Taxation of social media influencers in Ireland: practical considerations

For many influencers, social media starts as a hobby. A few gifted products here, a paid post there — and suddenly income is being generated without anyone quite realising that a taxable business has emerged.

Revenue’s guidance is clear: if you are earning value from online promotion or content creation, Ireland’s income tax and VAT rules are likely to apply.

This article looks at the practical tax issues influencers encounter in real lifeand where problems most often arise.

When does social media income become taxable?

A common misconception is that influencer income only becomes taxable once it is “serious” or full time. In reality, all income is taxable, whether earned occasionally, part time or as a main occupation. There is no exemption for side hustles, and the absence of a company or formal business structure does not remove an individual from the charge to tax.

Income can take many forms, including:

  • Sponsored posts and brand collaborations.
  • Affiliate marketing commissions.
  • Advertising and platform revenue.
  • Subscriptions and paid content.
  • Event appearances and brand ambassadorships.

Crucially, income is not limited to cash. Free products, hotel stays, flights or services received in return for promotion are also taxable and must be valued and included in income.

Is influencer income a “trade” and why it matters?

How influencer income is taxed depends on how the activity is carried on, rather than how the influencer describes it.

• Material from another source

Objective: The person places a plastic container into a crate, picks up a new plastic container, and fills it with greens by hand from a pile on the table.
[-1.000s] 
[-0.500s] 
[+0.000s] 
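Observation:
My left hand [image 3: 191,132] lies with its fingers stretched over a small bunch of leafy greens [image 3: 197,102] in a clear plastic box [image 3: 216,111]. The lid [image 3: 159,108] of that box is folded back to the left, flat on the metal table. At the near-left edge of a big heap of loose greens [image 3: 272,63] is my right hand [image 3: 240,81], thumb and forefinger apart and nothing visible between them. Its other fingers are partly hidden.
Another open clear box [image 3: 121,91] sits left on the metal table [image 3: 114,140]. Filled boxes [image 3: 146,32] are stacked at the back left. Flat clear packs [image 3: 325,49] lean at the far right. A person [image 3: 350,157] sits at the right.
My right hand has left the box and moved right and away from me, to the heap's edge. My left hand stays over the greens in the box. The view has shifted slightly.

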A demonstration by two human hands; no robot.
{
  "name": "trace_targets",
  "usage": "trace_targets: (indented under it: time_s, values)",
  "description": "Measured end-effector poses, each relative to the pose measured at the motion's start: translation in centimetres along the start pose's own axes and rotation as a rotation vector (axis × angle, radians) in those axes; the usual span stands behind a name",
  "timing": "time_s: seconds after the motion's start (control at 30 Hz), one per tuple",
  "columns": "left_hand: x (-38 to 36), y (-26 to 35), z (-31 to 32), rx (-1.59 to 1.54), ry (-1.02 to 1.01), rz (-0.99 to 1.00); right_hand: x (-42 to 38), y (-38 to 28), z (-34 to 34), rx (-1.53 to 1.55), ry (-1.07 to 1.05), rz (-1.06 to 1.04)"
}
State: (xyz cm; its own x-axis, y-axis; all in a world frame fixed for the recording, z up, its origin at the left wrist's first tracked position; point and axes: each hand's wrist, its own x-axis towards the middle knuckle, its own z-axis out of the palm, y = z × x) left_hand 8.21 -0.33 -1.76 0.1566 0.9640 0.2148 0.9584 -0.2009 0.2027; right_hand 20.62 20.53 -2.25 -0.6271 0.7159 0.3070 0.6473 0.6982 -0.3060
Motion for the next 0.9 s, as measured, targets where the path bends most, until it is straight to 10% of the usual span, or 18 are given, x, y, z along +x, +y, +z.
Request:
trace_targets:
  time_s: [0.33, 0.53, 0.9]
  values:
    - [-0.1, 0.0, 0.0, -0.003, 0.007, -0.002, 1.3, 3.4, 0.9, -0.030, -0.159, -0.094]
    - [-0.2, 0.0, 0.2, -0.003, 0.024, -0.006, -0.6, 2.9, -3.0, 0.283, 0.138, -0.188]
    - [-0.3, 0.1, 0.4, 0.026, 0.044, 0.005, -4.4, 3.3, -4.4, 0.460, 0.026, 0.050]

Where influencer activity is regular, organised and carried out with a view to making a profit, Revenue will generally treat it as a trade. In tax terms, this means the income is taxed as trading income.

Where activity is genuinely occasional or one‑off, with no real commercial structure, the income may instead be taxed as miscellaneous income.

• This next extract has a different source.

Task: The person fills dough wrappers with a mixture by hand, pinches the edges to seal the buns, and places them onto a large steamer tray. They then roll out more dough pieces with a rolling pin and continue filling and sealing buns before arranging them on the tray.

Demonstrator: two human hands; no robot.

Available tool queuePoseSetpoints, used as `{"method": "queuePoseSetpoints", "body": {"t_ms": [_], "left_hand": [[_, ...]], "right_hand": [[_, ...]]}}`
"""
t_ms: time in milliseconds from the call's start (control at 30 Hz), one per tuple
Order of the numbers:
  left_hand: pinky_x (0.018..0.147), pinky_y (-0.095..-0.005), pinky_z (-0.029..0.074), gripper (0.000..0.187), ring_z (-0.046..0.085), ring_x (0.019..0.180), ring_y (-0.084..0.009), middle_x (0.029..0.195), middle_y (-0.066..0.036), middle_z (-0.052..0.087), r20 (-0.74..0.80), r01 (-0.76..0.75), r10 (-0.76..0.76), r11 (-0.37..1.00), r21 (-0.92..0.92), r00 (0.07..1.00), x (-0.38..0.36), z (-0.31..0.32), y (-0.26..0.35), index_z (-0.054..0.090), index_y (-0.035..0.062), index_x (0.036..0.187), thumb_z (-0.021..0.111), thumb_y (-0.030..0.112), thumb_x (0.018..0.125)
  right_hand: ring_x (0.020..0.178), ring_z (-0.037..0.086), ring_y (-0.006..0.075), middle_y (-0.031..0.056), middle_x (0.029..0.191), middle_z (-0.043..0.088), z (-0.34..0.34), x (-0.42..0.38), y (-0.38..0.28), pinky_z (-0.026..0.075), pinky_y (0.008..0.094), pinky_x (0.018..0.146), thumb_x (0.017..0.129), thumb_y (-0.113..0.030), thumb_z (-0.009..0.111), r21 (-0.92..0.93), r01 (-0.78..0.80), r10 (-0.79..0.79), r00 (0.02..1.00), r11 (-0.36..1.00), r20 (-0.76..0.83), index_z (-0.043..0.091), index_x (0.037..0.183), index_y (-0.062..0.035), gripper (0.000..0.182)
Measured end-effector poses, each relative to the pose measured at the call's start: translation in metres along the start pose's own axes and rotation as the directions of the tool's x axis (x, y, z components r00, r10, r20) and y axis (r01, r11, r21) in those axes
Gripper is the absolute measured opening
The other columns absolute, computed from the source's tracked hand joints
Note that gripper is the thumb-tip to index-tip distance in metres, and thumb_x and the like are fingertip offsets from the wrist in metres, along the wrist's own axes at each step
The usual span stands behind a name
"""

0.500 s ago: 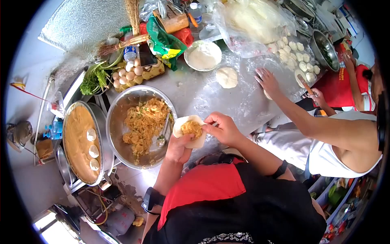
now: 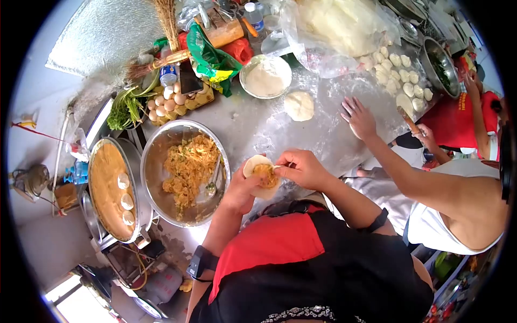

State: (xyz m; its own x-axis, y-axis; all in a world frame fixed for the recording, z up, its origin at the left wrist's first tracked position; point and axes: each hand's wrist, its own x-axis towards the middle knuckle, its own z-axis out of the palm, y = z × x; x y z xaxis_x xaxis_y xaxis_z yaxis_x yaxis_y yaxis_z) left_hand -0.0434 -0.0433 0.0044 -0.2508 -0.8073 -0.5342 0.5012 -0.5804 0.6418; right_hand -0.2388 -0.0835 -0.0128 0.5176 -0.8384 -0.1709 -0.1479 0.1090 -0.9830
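— What's over on your left?

— A round steamer tray (image 2: 102,183) with three shaped buns (image 2: 127,201) on it. Just beside that is the big metal bowl (image 2: 156,161) of shredded orange filling (image 2: 188,167), with a spoon (image 2: 212,183) lying in it against the near wall. Behind the bowl are a carton of eggs (image 2: 169,102) and a bunch of greens (image 2: 126,107).

— And your hands?

— My left hand (image 2: 239,191) is cupped under a round dough wrapper (image 2: 261,175), fingers curled up around its edge, holding it just past the rim of the bowl. A heap of filling sits in the middle of the wrapper. My right hand (image 2: 304,168) is touching the wrapper's right edge, thumb and fingertips pinched together on the dough.

— What's on the table beyond that?

— A white bowl of flour (image 2: 265,76), then a flat disc of dough (image 2: 299,105) lying alone on the floured metal table (image 2: 253,126). Farther right a co-worker's hand (image 2: 360,119) is spread flat on the table, fingers open, and their other hand (image 2: 425,134) grips a rolling pin (image 2: 407,119). Behind them sits a cluster of small dough pieces (image 2: 401,78).
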Motion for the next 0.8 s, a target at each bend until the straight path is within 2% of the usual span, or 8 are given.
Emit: {"method": "queuePoseSetpoints", "body": {"t_ms": [67, 267, 367, 467, 567, 633, 733, 800], "left_hand": [[0.081, -0.0325, 0.049, 0.043, 0.060, 0.092, -0.0184, 0.102, -0.007, 0.059, -0.053, 0.025, -0.022, 0.998, 0.056, 0.998, 0.005, -0.001, -0.006, 0.051, 0.0011, 0.117, 0.063, 0.005, 0.076], [0.073, -0.0286, 0.050, 0.033, 0.061, 0.083, -0.0152, 0.094, -0.007, 0.062, -0.128, 0.029, 0.030, 0.897, 0.441, 0.991, 0.017, 0.001, -0.014, 0.057, -0.0015, 0.111, 0.056, 0.002, 0.077], [0.073, -0.0278, 0.049, 0.037, 0.060, 0.085, -0.0145, 0.094, -0.006, 0.062, -0.117, 0.060, -0.003, 0.871, 0.488, 0.993, 0.014, 0.001, -0.012, 0.057, -0.0021, 0.113, 0.055, 0.003, 0.077], [0.074, -0.0274, 0.049, 0.039, 0.060, 0.086, -0.0143, 0.094, -0.007, 0.063, -0.025, 0.075, -0.076, 0.790, 0.609, 0.997, 0.017, -0.006, -0.010, 0.057, -0.0022, 0.115, 0.054, 0.004, 0.077], [0.075, -0.0275, 0.048, 0.040, 0.059, 0.086, -0.0142, 0.095, -0.007, 0.063, -0.036, 0.073, -0.064, 0.810, 0.581, 0.997, 0.019, -0.009, -0.014, 0.057, -0.0029, 0.116, 0.054, 0.004, 0.076], [0.076, -0.0277, 0.048, 0.041, 0.059, 0.086, -0.0139, 0.096, -0.008, 0.063, -0.089, 0.112, -0.076, 0.838, 0.534, 0.993, 0.020, -0.005, -0.010, 0.057, -0.0036, 0.116, 0.055, 0.004, 0.076], [0.078, -0.0277, 0.048, 0.048, 0.059, 0.088, -0.0140, 0.101, -0.010, 0.062, 0.108, -0.033, -0.079, 0.634, 0.773, 0.991, 0.023, -0.002, -0.008, 0.051, -0.0054, 0.123, 0.057, 0.004, 0.076], [0.081, -0.0275, 0.047, 0.051, 0.058, 0.091, -0.0139, 0.103, -0.011, 0.062, 0.058, -0.024, -0.030, 0.659, 0.752, 0.998, 0.023, -0.002, -0.009, 0.047, -0.0058, 0.126, 0.058, 0.004, 0.077]], "right_hand": [[0.070, 0.057, 0.0088, 0.0067, 0.079, 0.063, -0.005, -0.001, -0.005, 0.047, 0.0256, 0.063, 0.082, -0.014, 0.066, -0.106, 0.080, -0.080, 0.997, 0.991, 0.002, 0.062, 0.090, 0.0018, 0.019], [0.067, 0.058, 0.0141, 0.0087, 0.077, 0.063, 0.004, 0.001, 0.018, 0.047, 0.0294, 0.062, 0.079, -0.011, 0.065, 0.165, -0.071, 0.078, 0.996, 0.984, -0.039, 0.060, 0.092, 0.0021, 0.019], [0.065, 0.058, 0.0170, 0.0102, 0.075, 0.061, -0.002, -0.003, 0.001, 0.046, 0.0305, 0.061, 0.079, -0.010, 0.064, -0.120, 0.042, -0.046, 0.999, 0.992, -0.025, 0.059, 0.095, 0.0017, 0.021], [0.064, 0.057, 0.0182, 0.0100, 0.072, 0.060, 0.007, -0.001, 0.008, 0.045, 0.0309, 0.060, 0.080, -0.011, 0.064, 0.002, 0.035, -0.035, 0.997, 0.999, -0.068, 0.060, 0.091, 0.0003, 0.016], [0.063, 0.057, 0.0197, 0.0108, 0.072, 0.059, 0.002, -0.003, 0.007, 0.045, 0.0312, 0.058, 0.080, -0.013, 0.063, -0.183, 0.117, -0.119, 0.993, 0.976, 0.001, 0.061, 0.086, -0.0011, 0.014], [0.064, 0.057, 0.0167, 0.0098, 0.075, 0.061, 0.001, -0.004, 0.002, 0.045, 0.0301, 0.059, 0.082, -0.015, 0.064, -0.118, 0.060, -0.060, 0.998, 0.991, -0.002, 0.062, 0.088, -0.0014, 0.015], [0.064, 0.057, 0.0162, 0.0091, 0.075, 0.061, 0.003, -0.004, 0.015, 0.045, 0.0295, 0.059, 0.082, -0.016, 0.064, -0.205, 0.169, -0.171, 0.985, 0.964, 0.008, 0.064, 0.089, -0.0021, 0.016], [0.063, 0.056, 0.0169, 0.0089, 0.074, 0.061, 0.002, -0.004, 0.016, 0.045, 0.0295, 0.058, 0.081, -0.016, 0.064, -0.236, 0.164, -0.169, 0.986, 0.958, 0.000, 0.064, 0.088, -0.0026, 0.015]]}}
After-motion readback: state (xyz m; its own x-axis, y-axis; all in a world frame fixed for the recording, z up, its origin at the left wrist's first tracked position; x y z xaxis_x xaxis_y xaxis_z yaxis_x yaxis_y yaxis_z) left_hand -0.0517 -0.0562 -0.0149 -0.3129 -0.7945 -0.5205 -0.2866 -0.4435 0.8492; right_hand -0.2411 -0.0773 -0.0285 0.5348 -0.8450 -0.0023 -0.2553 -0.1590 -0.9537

While the labels are technical, the distinction is important in practice:

  • Trading income allows a wider range of expense deductions and access to capital allowances.
  • Occasional or miscellaneous income is taxed more restrictively, often resulting in a higher effective tax cost.

In reality, most established influencers — even those operating part‑time — will fall on the trading side of this line.

Expenses: Where influencers often get caught out

Expense deductibility is one of the most common areas of dispute. For trading income, deductions are allowed only where costs are incurred wholly and exclusively for the trade — a test that is difficult to meet in practice.

Revenue guidance confirms that many costs influencers assume are deductible are, in fact, disallowed:

  • Clothing, grooming and beauty expenses are generally not deductible, even where appearance is central to a personal brand.
  • Food and everyday subsistence costs are normally disallowed, except in limited cases such as genuine business travel.
  • Travel expenses may be deductible, but only where the business element is clear and properly documented.

On the positive side, capital allowances may be available for certain business equipment. Capital allowances are a form of tax relief that allow the cost of qualifying assets to be written off for tax purposes over time.

For influencers, this can include items such as cameras, lighting, computers and editing equipment — provided the assets are owned by the influencer and used for the business. These reliefs are generally only available where the activity is treated as a trade. Understanding these rules early can prevent over‑claiming and unpleasant surprises during a Revenue review.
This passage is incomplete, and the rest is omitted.